Online learning is a closed-loop adaptive training methodology where the neural network predistorter updates its weights in real-time during active transmission, without interrupting service. Unlike offline training, which relies on static, pre-captured datasets, online learning continuously minimizes the error between the power amplifier's output and the desired linear reference signal, enabling the system to compensate for dynamic nonlinearities induced by thermal fluctuations, DC bias drift, and semiconductor aging.
Glossary
Online Learning

What is Online Learning?
Online learning is an adaptive training paradigm where a neural network predistorter's coefficients are continuously updated during live signal transmission to track time-varying power amplifier characteristics caused by temperature drift and component aging.
This paradigm typically implements a Direct Learning Architecture (DLA) where the coefficient update is driven by the instantaneous or batch-computed error gradient. The primary challenge is maintaining strict inference latency bounds while executing the backpropagation computation on resource-constrained FPGA fabric. Effective online learning requires robust weight initialization and regularization to prevent overfitting to transient signal characteristics, ensuring the predistorter generalizes across varying modulation schemes and traffic patterns.
Key Characteristics of Online Learning
Online learning is a closed-loop adaptive training paradigm where the neural network predistorter coefficients are continuously updated during live signal transmission. This dynamic approach tracks time-varying power amplifier characteristics caused by temperature drift, component aging, and channel condition changes without interrupting service.
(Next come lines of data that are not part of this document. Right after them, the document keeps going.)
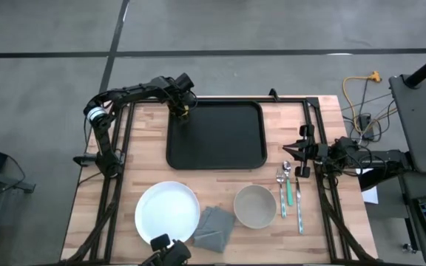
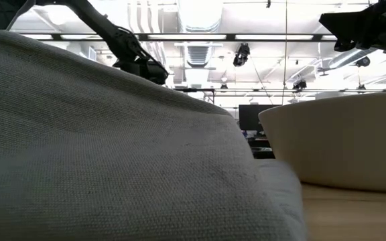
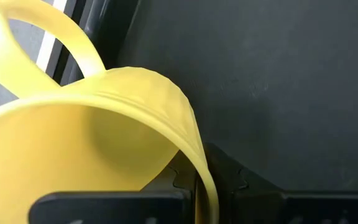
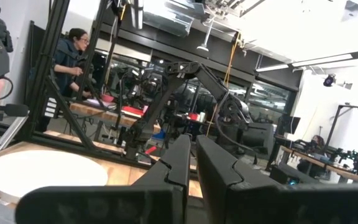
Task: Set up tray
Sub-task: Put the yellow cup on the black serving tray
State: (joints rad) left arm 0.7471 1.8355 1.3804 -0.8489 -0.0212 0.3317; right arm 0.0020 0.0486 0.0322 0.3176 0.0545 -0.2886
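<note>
The black tray (image 1: pixel 217 135) lies at the table's far middle. My left gripper (image 1: pixel 181 108) is over the tray's far left corner, shut on a yellow cup (image 3: pixel 86 137) with a loop handle (image 3: pixel 48 37); the dark tray floor (image 3: pixel 260 74) shows behind the cup. A bit of the cup's yellow shows in the high view (image 1: pixel 185 113). My right gripper (image 1: pixel 293 151) waits shut and empty by the table's right edge, above the cutlery; its fingers (image 4: pixel 182 162) lie together in its wrist view. My left gripper holds the yellow cup by its rim (image 3: pixel 199 163), on the side away from the handle. One finger (image 3: pixel 176 179) is inside the cup and one (image 3: pixel 241 182) outside, the wall between them. The fingers come from above, pointing down. Whether the cup stands on the tray I cannot tell.
A white plate (image 1: pixel 167 210), a folded grey napkin (image 1: pixel 214 225) and a beige bowl (image 1: pixel 255 205) sit along the near edge. A fork, a spoon with a green handle and a knife (image 1: pixel 288 191) lie right of the bowl. A person (image 4: pixel 73 53) stands beyond the table.
</note>
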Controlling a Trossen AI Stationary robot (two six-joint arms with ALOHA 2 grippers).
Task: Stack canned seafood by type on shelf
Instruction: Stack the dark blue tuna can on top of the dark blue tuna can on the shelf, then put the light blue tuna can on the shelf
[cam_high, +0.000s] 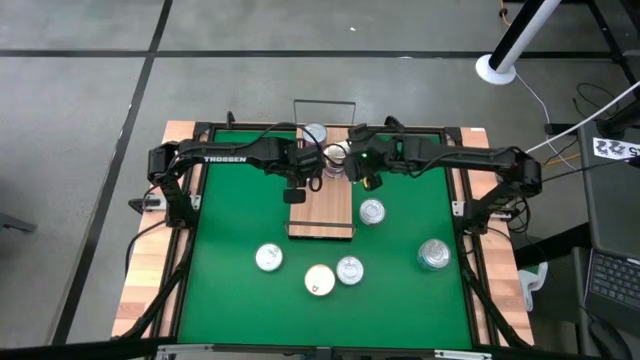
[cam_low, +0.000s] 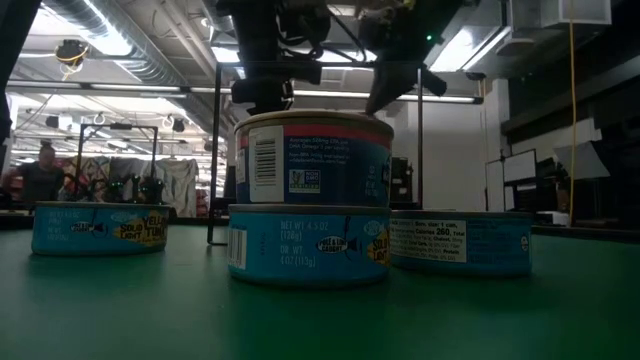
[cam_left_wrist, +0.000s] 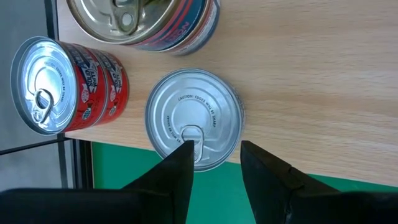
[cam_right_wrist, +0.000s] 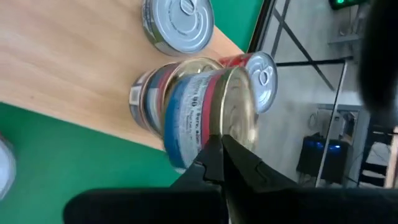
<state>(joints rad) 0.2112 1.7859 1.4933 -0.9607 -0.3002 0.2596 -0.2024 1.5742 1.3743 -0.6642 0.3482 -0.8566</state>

Continuous Coefficient Adaptation
Unlike offline training, online learning processes each incoming sample or batch in a streaming fashion, updating the predistorter weights incrementally. The system minimizes the error between the desired linear output and the actual PA output in real time, allowing the DPD to track slow-varying impairments such as thermal memory effects and bias circuit drift. This is typically implemented using stochastic gradient descent variants with small, constant learning rates to ensure stability during live operation.
Closed-Loop Error Feedback
The core mechanism relies on a feedback observation receiver that digitizes a coupled sample of the PA output. This signal is compared against the ideal reference to generate an error vector in the complex baseband domain. The error is backpropagated through the neural network to adjust the predistorter coefficients. This Direct Learning Architecture (DLA) continuously minimizes the Normalized Mean Squared Error (NMSE) between the transmitted and intended waveforms, compensating for both AM/AM and AM/PM distortions.
Non-Stationary Environment Tracking
Power amplifiers exhibit time-varying nonlinear behavior due to several physical phenomena:
- Thermal memory effects: Die temperature changes alter transistor gain and phase characteristics over milliseconds to seconds.
- Aging effects: Semiconductor degradation over months shifts the optimal bias point and linearity profile.
- Load impedance variation: Antenna mismatch due to environmental changes alters the PA's output reflection coefficient. Online learning continuously re-estimates the inverse PA transfer function to maintain spectral mask compliance under all conditions.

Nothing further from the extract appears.